> _Instructions for the task_
Beneath this line is the data. Output exactly the lines from the line with "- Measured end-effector" to the line with "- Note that", both ends included, and nothing more.

# # # # #

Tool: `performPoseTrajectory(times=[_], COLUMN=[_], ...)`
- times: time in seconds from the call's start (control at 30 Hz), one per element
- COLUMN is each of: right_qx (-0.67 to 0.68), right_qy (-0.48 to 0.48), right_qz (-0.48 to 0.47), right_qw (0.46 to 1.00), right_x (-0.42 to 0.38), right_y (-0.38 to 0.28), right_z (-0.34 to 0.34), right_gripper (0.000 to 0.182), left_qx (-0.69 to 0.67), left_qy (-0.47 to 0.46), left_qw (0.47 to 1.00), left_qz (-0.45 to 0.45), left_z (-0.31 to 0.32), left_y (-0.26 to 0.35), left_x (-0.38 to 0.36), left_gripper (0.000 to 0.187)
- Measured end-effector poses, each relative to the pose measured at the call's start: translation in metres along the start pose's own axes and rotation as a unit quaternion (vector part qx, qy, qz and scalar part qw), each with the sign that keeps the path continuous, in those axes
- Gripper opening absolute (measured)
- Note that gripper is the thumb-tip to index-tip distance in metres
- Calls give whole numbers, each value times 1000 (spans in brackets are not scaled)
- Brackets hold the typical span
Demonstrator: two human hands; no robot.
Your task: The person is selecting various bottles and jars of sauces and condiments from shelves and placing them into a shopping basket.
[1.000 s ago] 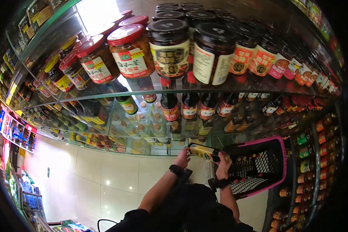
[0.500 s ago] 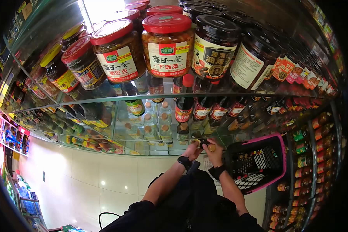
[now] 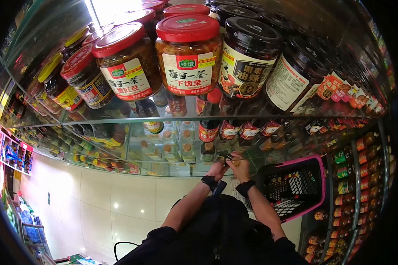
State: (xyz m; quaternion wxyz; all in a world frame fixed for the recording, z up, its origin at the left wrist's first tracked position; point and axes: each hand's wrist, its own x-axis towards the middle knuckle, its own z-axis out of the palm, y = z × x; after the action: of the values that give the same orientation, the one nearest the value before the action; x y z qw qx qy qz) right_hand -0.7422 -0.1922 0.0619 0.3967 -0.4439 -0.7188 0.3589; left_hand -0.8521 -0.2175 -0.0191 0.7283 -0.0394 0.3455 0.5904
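My left hand [image 3: 217, 169] is closed at the edge of the lower glass shelf, fingers around a small dark object [image 3: 227, 158] that shows only in part. Right beside it, my right hand [image 3: 240, 168] curls around a bottle with a tan cap [image 3: 236, 162]; most of its body is hidden by the fingers. The two hands nearly touch. Just left of them on the shelf stand a dark bottle [image 3: 207, 152] and clear bottles with tan caps [image 3: 188, 152].
A black basket with a pink rim [image 3: 323, 190] stands at the right, with several items in it. Above the hands runs a glass shelf edge [image 3: 172, 118] bearing red-lidded jars [image 3: 188, 57] and black-lidded jars [image 3: 247, 57]. Racked bottles [image 3: 347, 196] line the far right.
My right hand has shifted slightly up and left, closer to my left hand, and the tan cap has moved with it. The view has tilted a little, so the upper jars sit lower.
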Motion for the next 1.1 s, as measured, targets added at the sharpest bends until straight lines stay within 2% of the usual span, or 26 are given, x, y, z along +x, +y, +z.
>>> performPoseTrajectory(times=[0.07,0.23,0.33,0.4,0.5,0.53,0.57,0.73,0.8,0.87,0.9,1.0,1.07,1.1], right_qx=[3,27,-24,4,-24,-23,-32,-91,-165,-168,-170,-146,-144,-143], right_qy=[-4,-29,-15,-27,-38,-39,-50,-71,-68,-49,-31,-38,-33,-28], right_qz=[4,1,-46,9,19,19,19,25,62,61,60,84,89,94], right_qw=[1000,999,999,1000,999,999,998,993,982,983,983,985,985,985], right_x=[3,9,20,31,47,51,55,64,66,67,68,72,73,73], right_y=[-5,11,6,-4,-5,-4,-4,-7,-3,3,5,1,-6,-8], right_z=[1,9,10,9,13,15,16,19,19,23,24,25,24,23], right_gripper=[32,31,30,27,29,29,32,42,50,55,61,64,63,62], left_qx=[-1,2,17,31,42,54,65,36,30,120,120,130,316,316], left_qy=[-32,-44,-41,-34,-45,-13,18,28,43,30,30,31,19,19], left_qw=[999,998,997,997,996,996,996,998,998,992,992,991,928,928], left_qz=[11,35,55,59,71,65,60,50,39,3,3,25,196,197], left_z=[1,10,14,13,7,1,-2,-1,6,8,10,-2,-46,-29], left_y=[3,11,13,13,10,7,7,7,8,11,11,1,-25,-18], left_x=[-1,-10,-9,-6,8,17,21,17,9,3,2,18,64,50], left_gripper=[16,17,19,20,24,26,27,27,27,34,34,45,45,45])
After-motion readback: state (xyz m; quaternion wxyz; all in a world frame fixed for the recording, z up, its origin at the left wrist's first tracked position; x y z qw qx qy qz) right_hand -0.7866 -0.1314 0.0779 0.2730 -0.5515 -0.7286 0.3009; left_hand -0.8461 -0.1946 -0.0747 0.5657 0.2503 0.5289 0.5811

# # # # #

> _Response_
- Measured end-effector poses, each relative to the pose measured at the call's start: translation in metres along the start pose's own axes and rotation as a unit quaternion (vector part qx, qy, qz and scalar part qw), each with the sign that keeps the path continuous, in those axes
- Gripper opening absolute (measured)
- Note that gripper is the thumb-tip to index-tip distance in metres

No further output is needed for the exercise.